§ AIM OF THE EXERCISE
Look through the material for lines with the word "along", and copy each one.

-------- DATASET EXCERPT --------

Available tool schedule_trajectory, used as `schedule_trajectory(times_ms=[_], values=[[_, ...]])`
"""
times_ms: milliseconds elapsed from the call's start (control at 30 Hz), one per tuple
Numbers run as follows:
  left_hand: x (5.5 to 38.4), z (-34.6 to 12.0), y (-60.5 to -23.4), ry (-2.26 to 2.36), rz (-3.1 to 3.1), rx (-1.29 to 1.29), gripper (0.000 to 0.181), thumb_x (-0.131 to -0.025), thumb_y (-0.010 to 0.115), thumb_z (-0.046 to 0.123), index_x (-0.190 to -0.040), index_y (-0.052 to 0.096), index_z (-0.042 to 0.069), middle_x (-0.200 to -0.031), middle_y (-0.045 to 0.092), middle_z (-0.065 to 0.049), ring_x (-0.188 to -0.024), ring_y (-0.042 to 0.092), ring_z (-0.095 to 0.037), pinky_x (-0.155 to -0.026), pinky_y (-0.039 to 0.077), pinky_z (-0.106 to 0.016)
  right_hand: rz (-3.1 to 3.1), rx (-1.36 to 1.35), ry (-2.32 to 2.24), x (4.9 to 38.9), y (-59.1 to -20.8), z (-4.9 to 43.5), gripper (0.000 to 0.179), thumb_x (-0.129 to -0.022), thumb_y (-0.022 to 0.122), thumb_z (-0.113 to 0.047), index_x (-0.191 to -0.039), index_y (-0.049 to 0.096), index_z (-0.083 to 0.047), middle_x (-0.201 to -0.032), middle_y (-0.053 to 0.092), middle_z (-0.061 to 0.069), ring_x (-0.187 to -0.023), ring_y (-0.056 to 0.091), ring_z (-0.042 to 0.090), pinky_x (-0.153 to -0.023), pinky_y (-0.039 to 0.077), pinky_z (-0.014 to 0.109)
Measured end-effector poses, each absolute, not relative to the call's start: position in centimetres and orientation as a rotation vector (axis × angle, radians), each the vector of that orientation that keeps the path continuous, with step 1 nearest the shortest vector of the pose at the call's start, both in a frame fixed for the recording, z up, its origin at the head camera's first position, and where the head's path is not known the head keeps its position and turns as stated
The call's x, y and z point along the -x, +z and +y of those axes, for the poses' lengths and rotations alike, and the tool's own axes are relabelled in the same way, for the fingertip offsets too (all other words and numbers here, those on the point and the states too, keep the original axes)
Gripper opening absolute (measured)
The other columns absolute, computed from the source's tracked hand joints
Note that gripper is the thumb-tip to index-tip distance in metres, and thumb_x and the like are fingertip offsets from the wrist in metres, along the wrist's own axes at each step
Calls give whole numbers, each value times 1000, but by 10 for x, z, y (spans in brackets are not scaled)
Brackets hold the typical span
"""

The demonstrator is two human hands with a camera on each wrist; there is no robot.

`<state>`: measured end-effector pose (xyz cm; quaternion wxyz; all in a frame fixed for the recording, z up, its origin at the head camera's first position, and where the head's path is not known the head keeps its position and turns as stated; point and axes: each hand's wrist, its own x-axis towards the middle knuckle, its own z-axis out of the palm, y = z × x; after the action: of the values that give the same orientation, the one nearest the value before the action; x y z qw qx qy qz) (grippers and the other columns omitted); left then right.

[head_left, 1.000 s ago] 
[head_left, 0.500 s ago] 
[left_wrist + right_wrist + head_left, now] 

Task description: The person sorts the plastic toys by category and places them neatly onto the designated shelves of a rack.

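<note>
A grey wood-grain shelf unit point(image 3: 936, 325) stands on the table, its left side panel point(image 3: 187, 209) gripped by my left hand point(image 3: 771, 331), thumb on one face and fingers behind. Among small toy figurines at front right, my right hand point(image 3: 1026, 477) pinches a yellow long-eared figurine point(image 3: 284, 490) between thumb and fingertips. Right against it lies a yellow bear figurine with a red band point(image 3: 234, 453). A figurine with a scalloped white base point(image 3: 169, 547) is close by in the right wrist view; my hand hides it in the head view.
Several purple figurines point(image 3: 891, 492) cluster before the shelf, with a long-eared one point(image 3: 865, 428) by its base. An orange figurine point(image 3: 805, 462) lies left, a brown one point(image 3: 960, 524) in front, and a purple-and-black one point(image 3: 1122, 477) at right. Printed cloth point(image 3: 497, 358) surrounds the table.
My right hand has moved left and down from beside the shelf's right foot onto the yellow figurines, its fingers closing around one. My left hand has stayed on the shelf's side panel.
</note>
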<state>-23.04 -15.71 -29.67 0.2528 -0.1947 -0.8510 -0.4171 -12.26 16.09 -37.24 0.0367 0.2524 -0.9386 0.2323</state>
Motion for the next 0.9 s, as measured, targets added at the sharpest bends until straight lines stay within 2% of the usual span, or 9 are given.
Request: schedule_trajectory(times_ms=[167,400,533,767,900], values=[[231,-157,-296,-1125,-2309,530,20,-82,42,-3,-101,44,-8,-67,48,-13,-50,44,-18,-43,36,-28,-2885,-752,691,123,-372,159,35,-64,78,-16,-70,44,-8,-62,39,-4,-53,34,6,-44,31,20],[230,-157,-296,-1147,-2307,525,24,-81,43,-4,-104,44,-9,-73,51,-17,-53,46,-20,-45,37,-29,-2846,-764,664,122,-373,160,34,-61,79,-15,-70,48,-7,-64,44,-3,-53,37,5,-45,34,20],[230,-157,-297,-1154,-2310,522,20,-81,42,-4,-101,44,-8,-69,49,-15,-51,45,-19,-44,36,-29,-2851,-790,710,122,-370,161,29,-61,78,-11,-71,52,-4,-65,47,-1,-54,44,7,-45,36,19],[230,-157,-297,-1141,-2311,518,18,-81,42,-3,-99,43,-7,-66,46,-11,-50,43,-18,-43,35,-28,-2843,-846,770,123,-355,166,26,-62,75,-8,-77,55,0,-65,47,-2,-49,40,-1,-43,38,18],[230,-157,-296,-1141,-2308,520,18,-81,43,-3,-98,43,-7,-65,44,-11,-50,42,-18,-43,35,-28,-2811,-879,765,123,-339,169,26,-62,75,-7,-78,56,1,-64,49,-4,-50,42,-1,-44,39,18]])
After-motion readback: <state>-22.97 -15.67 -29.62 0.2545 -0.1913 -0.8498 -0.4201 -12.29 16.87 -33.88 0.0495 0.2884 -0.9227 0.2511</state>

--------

§ ANSWER AREA
The call's x, y and z point along the -x, +z and +y of those axes, for the poses' lengths and rotations alike, and the tool's own axes are relabelled in the same way, for the fingertip offsets too (all other words and numbers here, those on the point and the states too, keep the original axes)
Note that gripper is the thumb-tip to index-tip distance in metres, and thumb_x and the like are fingertip offsets from the wrist in metres, along the wrist's own axes at each step

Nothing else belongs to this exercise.